**TASK GOAL**
Within the data below, find the string "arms" and return each line where it occurs.

**Dataset excerpts**
▼
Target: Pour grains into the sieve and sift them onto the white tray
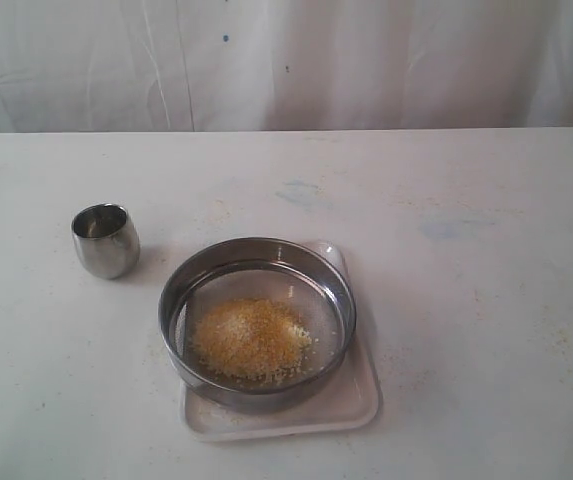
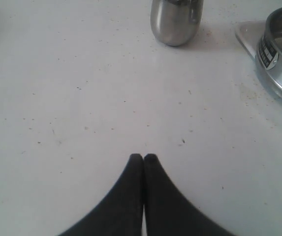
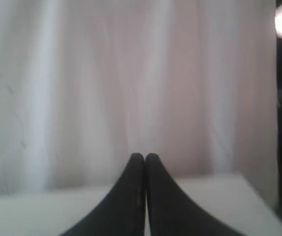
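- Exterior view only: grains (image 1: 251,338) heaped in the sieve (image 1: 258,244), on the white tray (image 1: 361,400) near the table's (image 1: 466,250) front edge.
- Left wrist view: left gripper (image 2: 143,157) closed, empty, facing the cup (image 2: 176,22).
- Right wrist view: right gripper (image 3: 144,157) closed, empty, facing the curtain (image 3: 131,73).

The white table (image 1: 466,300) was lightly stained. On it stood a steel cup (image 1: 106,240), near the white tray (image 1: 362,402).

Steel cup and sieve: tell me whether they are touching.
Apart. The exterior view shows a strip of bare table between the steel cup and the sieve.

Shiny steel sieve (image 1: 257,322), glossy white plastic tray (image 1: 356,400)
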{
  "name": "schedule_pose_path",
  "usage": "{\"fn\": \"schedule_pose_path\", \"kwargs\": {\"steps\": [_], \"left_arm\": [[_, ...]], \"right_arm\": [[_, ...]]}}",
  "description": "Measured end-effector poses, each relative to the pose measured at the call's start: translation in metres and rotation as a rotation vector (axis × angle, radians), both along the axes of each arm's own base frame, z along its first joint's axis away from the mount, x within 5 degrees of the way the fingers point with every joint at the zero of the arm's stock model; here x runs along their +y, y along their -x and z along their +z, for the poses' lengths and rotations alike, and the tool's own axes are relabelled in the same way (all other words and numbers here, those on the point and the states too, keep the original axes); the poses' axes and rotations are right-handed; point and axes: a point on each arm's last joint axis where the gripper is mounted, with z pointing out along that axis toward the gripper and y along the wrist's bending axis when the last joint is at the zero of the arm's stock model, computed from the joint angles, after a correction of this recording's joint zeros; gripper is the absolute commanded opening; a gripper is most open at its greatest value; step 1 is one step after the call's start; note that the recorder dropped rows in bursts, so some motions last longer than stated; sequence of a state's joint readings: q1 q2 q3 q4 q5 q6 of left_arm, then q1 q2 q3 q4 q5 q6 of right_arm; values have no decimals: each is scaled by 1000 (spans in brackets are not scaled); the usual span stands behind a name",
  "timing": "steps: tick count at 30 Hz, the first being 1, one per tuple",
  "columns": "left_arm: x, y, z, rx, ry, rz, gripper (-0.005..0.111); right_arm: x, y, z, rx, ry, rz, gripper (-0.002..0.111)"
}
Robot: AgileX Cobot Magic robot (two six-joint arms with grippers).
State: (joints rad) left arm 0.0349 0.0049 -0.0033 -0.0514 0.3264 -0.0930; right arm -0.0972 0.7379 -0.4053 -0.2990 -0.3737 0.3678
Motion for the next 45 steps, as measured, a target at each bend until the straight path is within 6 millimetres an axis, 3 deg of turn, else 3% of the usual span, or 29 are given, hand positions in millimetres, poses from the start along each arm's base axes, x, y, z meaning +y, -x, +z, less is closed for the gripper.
{"fn": "schedule_pose_path", "kwargs": {"steps": [5,8,11,14,18,23,26,30,36,45], "left_arm": [[0,0,0,0,0,0,0],[0,0,0,0,0,0,0],[0,0,0,0,0,0,0],[0,0,0,0,0,0,0],[0,0,0,0,0,0,0],[0,0,0,0,0,0,0],[0,0,0,0,0,0,0],[0,0,0,0,0,0,0],[0,0,0,0,0,0,0],[0,0,0,0,0,0,0]], "right_arm": [[-15,-67,-88,809,-109,-139,0],[-13,-87,-118,1189,-93,-157,0],[0,-106,-127,1377,-82,-54,0],[26,-122,-120,1412,-93,151,0],[67,-140,-92,1291,-100,391,0],[115,-162,-69,1185,18,546,0],[136,-184,-72,1172,94,584,0],[146,-206,-85,1181,110,592,12],[153,-214,-89,1185,58,616,50],[158,-215,-136,1333,126,712,51]]}}
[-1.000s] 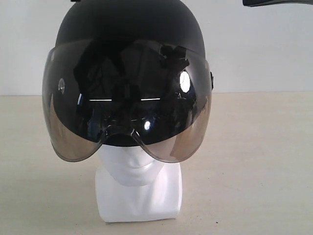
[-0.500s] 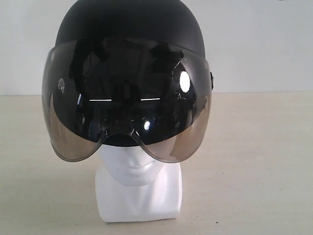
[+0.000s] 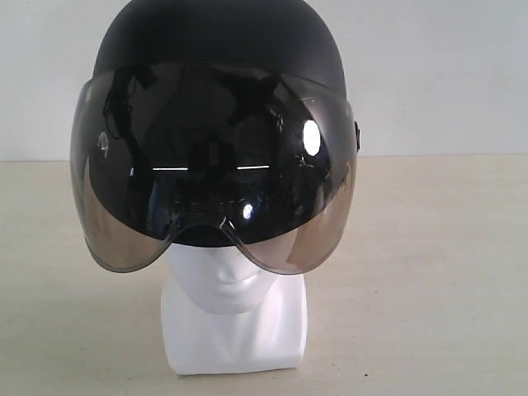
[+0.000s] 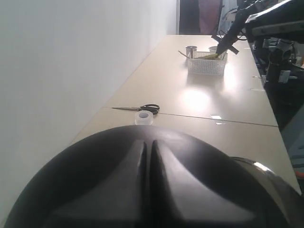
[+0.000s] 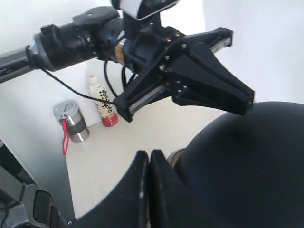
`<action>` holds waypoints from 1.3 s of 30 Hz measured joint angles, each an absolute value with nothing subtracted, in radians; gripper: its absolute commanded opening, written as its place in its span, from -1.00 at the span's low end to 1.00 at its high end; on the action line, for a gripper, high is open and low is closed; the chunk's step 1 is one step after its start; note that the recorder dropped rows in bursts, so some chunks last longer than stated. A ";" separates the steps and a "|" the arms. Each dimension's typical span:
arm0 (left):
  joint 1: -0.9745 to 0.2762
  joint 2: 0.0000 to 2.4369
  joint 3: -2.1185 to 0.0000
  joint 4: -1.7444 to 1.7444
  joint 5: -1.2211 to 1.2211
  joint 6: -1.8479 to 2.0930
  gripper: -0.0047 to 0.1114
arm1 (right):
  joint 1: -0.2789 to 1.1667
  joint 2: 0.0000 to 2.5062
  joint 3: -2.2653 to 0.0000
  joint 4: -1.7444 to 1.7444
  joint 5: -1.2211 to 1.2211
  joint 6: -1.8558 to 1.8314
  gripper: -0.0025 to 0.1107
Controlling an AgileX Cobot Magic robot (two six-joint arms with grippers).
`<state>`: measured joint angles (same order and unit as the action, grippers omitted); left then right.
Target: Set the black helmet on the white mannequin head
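Observation:
The black helmet [image 3: 216, 124] sits on the white mannequin head [image 3: 227, 285], its smoky visor [image 3: 206, 181] covering the face down to the nose. Only the chin, neck and squarish base show. Neither gripper appears in the exterior view. My left gripper [image 4: 148, 141] is shut and empty, just above the helmet's shell [image 4: 80, 185]. My right gripper [image 5: 149, 153] is also shut and empty, beside the helmet's shell [image 5: 251, 166]. The right wrist view also shows the left gripper [image 5: 244, 100] with its fingers together above the helmet's top.
Along the wall lie scissors [image 4: 142, 109] and a tape roll [image 4: 144, 117]; farther off stand a white basket [image 4: 206, 63] and a metal cup [image 4: 191, 50]. A drink bottle [image 5: 105, 107] and a steel tumbler [image 5: 71, 121] stand on the table near the wall.
The dark arm parts at the top edge of the exterior view a second ago have left the frame. Reflections in the visor have shifted. Helmet and head have not moved.

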<state>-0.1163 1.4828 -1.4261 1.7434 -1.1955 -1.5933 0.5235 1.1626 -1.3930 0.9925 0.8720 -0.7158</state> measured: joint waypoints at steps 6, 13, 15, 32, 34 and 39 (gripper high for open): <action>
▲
**EXERCISE RESPONSE**
Robot: AgileX Cobot Magic robot (two six-joint arms with grippers).
`<action>` holds waypoints from 1.3 s of 30 Hz measured joint angles, each an absolute value with nothing subtracted, in radians; gripper: its absolute commanded opening, written as its place in its span, from -1.00 at the span's low end to 1.00 at its high end; on the action line, for a gripper, high is open and low is closed; the chunk's step 1 is one step after its start; note that the recorder dropped rows in bursts, so some chunks last longer than stated. A ";" separates the steps and a "|" the arms. Each dimension's typical span:
Controlling an AgileX Cobot Magic robot (two six-joint arms with grippers).

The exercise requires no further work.